The real thing is that I know how to play music, I just dont have no clue about dealing with it on a computer screen. For instance my main question is, should I have live instruments that I want to include in my creation in my possesion or can i find them in virtual versions?
Take into consideration that I am a total beginner and then, provided you know as a fact that my PC is quite strong and needs little if any improvements, which should be my steps towards creating my ideas on it? I mean, if I am meant to finally meet GigaStudio at some point when I will be more experienced on this matter, which things should I do beforehand?
Since you allready know how to play music on a piano and guitar, you can get started right away making your own music by recording into your PC using sequencing software such as Reason, Cakewalk Sonar, Sony Acid, etc. These software programs can record both midi (from keyboard) and audio (like a guitar) in multi-tracks. You can drag/drop in other loops like maybe a drum loop to add percussion to your music easily.
It's interesting that as a beginner you asked about two of the best feature rich advanced music recording pieces of software- Reason and Gigastudio. These are among the top programs and are fairly advanced. They can produce very high quality pro-audio recordings. Gigastudio 3 supports using Reason by using Rewire so it should work ok with Reason (on correctly supported PC). I have not used this combination yet, so check with others how well it works. It sounds like a great setup to me.
The problem with these advanced programs for beginner's is:
1. install/setup/configure of these three pieces of software (Reason/Gigastudio/Rewire), and getting them working together could be very difficult for a beginner. The key for a beginner will be to have the correct system specs (audio type, etc).
2. setup of these three software programs requires very specific system requirements and sometimes something doesn't work (like no sound) then what do you do?
3. midi for beginners can be confusing as midi channels have to be setup
These programs are not easy to setup for beginners. However, if you are pretty good with PC's, setting up PC's, reconfiguring PC's etc, you might handle music software setup easier then the average beginner because you allready know that you have to do the preliminary research to make sure your system meets the software requirements, etc.
If you can manage to get Reason/Gigastudio/Rewire setup and working, you will have a top pro-quality mixing studio with superb sounds. Once working you'll learn quickly how to record midi and audio (it's simple in any sequencing software).
So first do a lot of research in the install/setup requirements of these three major software programs (Reason/Gigastudio/Rewire) and determine if you think you can handle the install/setup. These peices of software are not cheap. I would hate to see a beginner get completely lost and confused and make an investment they regretted.

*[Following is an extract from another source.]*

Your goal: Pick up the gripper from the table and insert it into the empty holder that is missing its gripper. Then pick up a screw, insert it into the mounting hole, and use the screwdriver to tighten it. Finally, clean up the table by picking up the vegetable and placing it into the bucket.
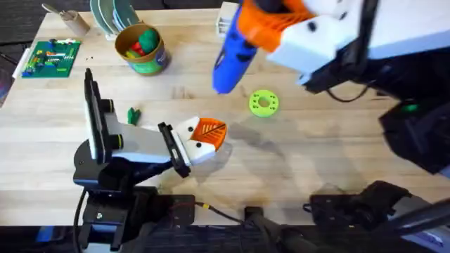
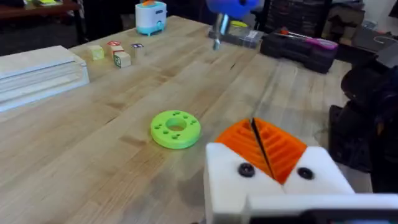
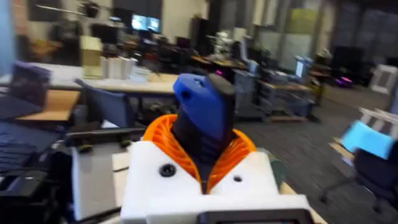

I suggest you start with Reason demo first and after you learn it, add gigastudio later. Reason comes with plenty of great sounds to get started.
Or get one of the easier beginner program from Cakewalk or Sony Acid- they have even simpler beginner programs that cost less then $100 and install easily on the average PC. They will not have the fabulous sounds of gigastudio however. These beginner programs however do get beginner's into midi and audio recording easily.